Popular Vote vs. Electoral College

Financial Times commentator John Authers in a video commentary takes a look at the the futures markets and notes that the markets are predicting an outcome in November similar to the presidential election in 2000 with Sen. Barack Obama narrowly winning the popular vote and Sen. John McCain narrowly winning the electoral college and, consequently, being elected president. See also James Joyner’s post on the electoral college from yesterday.

I continue to think that all of the fundamentals in this election favor Obama but I’m not willing to call it one way or the other at this point.

There is one thing that is increasingly clear: this election will be very, very close. No 50 state blow-out. No overwhelming majority.

As I’ve been saying all along.

4 comments… add one
  • PD Shaw Link

    If I had $10, I’d bet it on McCain. If I had $100, I’d bet on Obama. Big spenders might want to multiply that times 10 or 100, but I think the safe bet is Obama. One factor that isn’t discussed much is that people are starting to vote next week.

    I also thought Obama had a chance of changing the electoral map. It doesn’t look like he will at all.

  • Larry Link

    I’m thinking that once we have the first all important debate, we’ll see another mass shift in the Polls. ..as the mood changed a few weeks ago, I bet it will change again. The debates will provide a much needed clearing of the air…and the nation and world will be watching..we’ll see a great deal soon..

  • The current system does not reliably reflect the nationwide popular vote. The statewide winner-take-all rules makes it possible for a candidate to win the Presidency without winning the most popular votes nationwide. This has occurred in one of every 14 presidential elections.

    In the past six decades, there have been six presidential elections in which a shift of a relatively small number of votes in one or two states would have elected (and, of course, in 2000, did elect) a presidential candidate who lost the popular vote nationwide.

    Nationwide popular election of the President is the only system that makes all states competitive, guarantees that the candidate with the most popular votes nationwide wins the Presidency, and makes every vote equal.

    The National Popular Vote bill would guarantee the Presidency to the candidate who receives the most popular votes in all 50 states (and DC).

    Every vote would be politically relevant and equal in presidential elections.

    The bill would take effect only when enacted, in identical form, by states possessing a majority of the electoral votes—that is, enough electoral votes to elect a President (270 of 538). When the bill comes into effect, all the electoral votes from those states would be awarded to the presidential candidate who receives the most popular votes in all 50 states (and DC).

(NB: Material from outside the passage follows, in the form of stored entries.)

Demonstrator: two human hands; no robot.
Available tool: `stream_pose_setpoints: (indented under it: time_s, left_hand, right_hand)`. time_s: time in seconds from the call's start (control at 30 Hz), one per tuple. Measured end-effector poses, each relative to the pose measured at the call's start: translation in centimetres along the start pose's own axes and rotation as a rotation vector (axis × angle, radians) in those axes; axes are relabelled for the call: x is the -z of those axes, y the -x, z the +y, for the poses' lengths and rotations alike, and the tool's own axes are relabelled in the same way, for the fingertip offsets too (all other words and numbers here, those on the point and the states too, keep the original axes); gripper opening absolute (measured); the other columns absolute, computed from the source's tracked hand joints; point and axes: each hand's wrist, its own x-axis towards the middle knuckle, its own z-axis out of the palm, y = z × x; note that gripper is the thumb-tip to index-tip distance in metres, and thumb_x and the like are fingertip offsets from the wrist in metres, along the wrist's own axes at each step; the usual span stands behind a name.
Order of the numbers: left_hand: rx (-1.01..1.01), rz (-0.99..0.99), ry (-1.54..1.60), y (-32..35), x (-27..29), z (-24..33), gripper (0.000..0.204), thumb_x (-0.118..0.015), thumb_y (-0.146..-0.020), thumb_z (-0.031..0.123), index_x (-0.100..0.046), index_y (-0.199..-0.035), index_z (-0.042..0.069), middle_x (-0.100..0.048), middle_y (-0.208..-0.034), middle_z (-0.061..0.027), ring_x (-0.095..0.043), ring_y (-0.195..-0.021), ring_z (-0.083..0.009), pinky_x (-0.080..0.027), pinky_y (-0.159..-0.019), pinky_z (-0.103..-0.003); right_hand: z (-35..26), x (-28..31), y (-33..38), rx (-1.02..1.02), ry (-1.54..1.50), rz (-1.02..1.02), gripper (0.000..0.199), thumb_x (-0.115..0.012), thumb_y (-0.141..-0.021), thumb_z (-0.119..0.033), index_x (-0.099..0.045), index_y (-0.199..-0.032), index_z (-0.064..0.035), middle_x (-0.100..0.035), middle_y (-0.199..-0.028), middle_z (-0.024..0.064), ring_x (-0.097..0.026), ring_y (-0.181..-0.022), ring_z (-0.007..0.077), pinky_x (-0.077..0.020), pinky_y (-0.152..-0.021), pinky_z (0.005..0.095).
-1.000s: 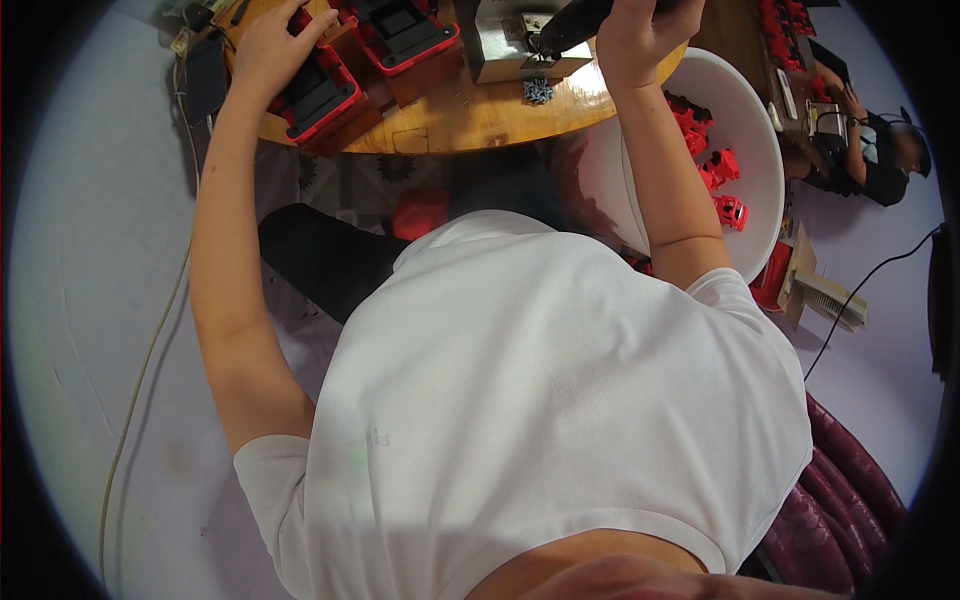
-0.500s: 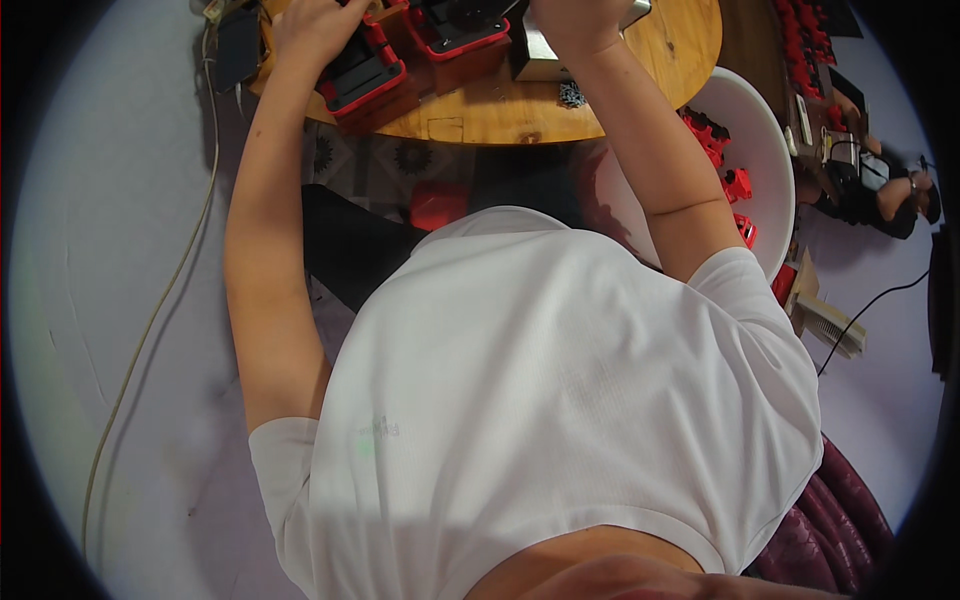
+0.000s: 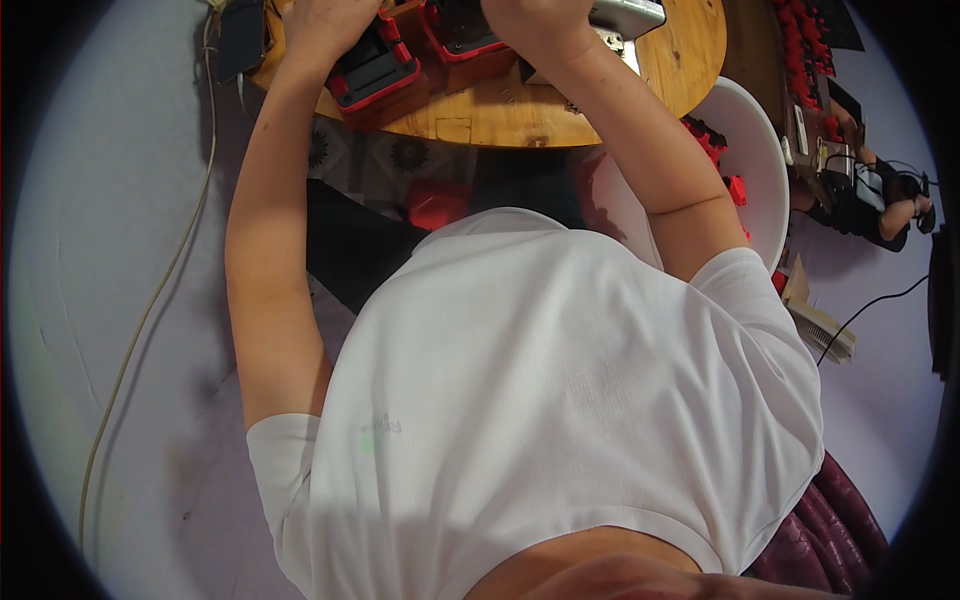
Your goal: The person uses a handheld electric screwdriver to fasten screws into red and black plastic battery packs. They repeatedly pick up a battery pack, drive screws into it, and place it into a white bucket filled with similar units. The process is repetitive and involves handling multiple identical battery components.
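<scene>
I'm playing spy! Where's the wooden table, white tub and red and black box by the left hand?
Wooden table [image 3: 495, 120]: head view, bare wood near its edge.
White tub [image 3: 762, 165]: head view, inner wall.
Red and black box [image 3: 375, 76]: head view, black part.

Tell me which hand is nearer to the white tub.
Right. The right hand is over the table, left of the tub, its forearm crossing in front of the tub; the left hand is farther left, beside a red-and-black box.
</scene>
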Motion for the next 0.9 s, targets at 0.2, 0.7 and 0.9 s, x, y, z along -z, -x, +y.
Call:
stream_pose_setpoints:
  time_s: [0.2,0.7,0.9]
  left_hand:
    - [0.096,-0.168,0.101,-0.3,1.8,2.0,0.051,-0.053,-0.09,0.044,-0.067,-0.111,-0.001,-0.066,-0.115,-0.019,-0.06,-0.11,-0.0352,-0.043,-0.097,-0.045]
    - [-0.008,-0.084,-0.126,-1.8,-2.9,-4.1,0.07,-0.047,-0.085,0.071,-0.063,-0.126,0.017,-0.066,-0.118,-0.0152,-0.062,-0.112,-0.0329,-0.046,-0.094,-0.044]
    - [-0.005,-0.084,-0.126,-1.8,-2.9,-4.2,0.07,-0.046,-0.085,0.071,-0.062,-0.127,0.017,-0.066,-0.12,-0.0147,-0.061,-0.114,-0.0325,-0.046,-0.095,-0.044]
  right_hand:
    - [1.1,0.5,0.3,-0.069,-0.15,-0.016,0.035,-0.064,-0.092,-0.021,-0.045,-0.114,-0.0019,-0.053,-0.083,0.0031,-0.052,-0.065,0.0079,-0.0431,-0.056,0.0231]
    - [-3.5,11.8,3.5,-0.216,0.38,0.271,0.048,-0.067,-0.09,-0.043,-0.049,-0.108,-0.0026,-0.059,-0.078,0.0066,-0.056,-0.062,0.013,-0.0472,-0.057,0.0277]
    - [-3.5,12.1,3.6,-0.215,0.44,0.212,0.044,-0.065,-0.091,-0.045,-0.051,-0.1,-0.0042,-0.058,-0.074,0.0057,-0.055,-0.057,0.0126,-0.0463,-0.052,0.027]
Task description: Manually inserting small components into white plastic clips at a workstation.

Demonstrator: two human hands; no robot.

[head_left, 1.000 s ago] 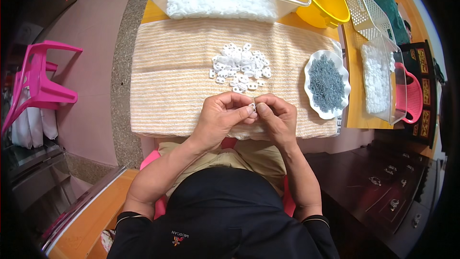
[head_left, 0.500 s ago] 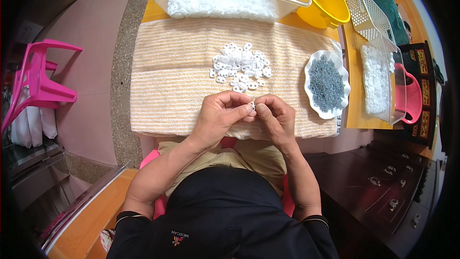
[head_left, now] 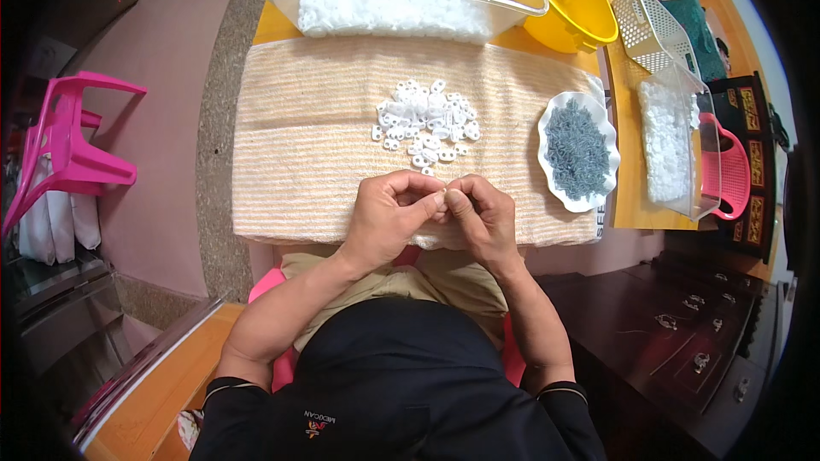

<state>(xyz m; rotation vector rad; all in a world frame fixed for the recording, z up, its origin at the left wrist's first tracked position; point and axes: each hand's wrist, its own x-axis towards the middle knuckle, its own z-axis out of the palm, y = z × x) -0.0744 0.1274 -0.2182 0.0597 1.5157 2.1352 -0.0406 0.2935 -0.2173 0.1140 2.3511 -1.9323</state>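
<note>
At frame centre the left hand (head_left: 389,218) and right hand (head_left: 483,215) pinch one small white piece (head_left: 442,201) between meeting fingertips — above the striped towel (head_left: 307,145). Just above lies a pile of white pieces (head_left: 424,122); right of it, a dish of grey bits (head_left: 578,151).

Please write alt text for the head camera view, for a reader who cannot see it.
A seated person's left hand and right hand meet fingertip to fingertip over a striped beige towel, pinching something too small to identify. Beyond them lie a heap of small white plastic pieces and a white dish of grey parts.
</note>
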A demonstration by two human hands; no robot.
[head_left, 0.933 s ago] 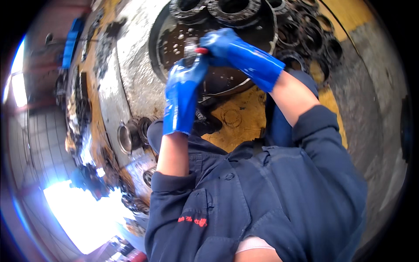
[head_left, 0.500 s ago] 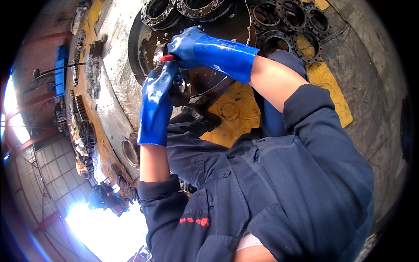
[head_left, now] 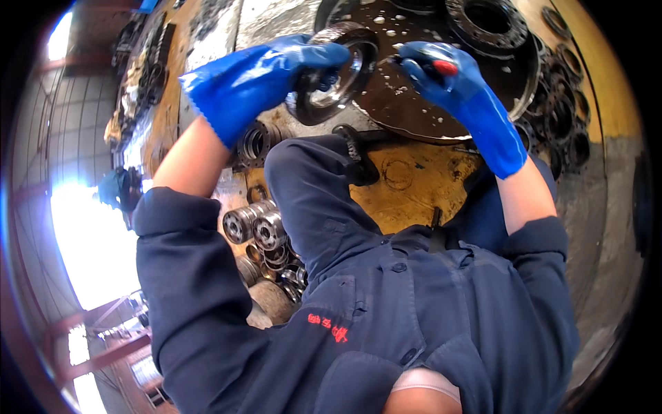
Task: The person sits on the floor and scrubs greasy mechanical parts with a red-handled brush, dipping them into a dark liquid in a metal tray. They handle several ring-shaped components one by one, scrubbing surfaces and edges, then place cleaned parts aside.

    The National Popular Vote bill has passed 21 state legislative chambers, including one house in Arkansas, Colorado, Maine, North Carolina, and Washington, and both houses in California, Hawaii, Illinois, New Jersey, Maryland, Massachusetts, Rhode Island, and Vermont. The bill has been enacted by Hawaii, Illinois, New Jersey, and Maryland. These four states possess 50 electoral votes — 19% of the 270 necessary to bring the law into effect.

    See http://www.NationalPopularVote.com

  • he current system does not reliably reflect the nationwide popular vote.

    It’s not supposed to. We’re a republic, not a democracy. However, I’m eager to hear your arguments in favor of direct democracy.

    I realize that in all likelihood I’m responding to boilerplate in an automated post. Just wanted to go on the record.

    BTW there’s no likelihood whatever that 3/4’s of the states will vote in favor of an amendment to abolish the electoral college.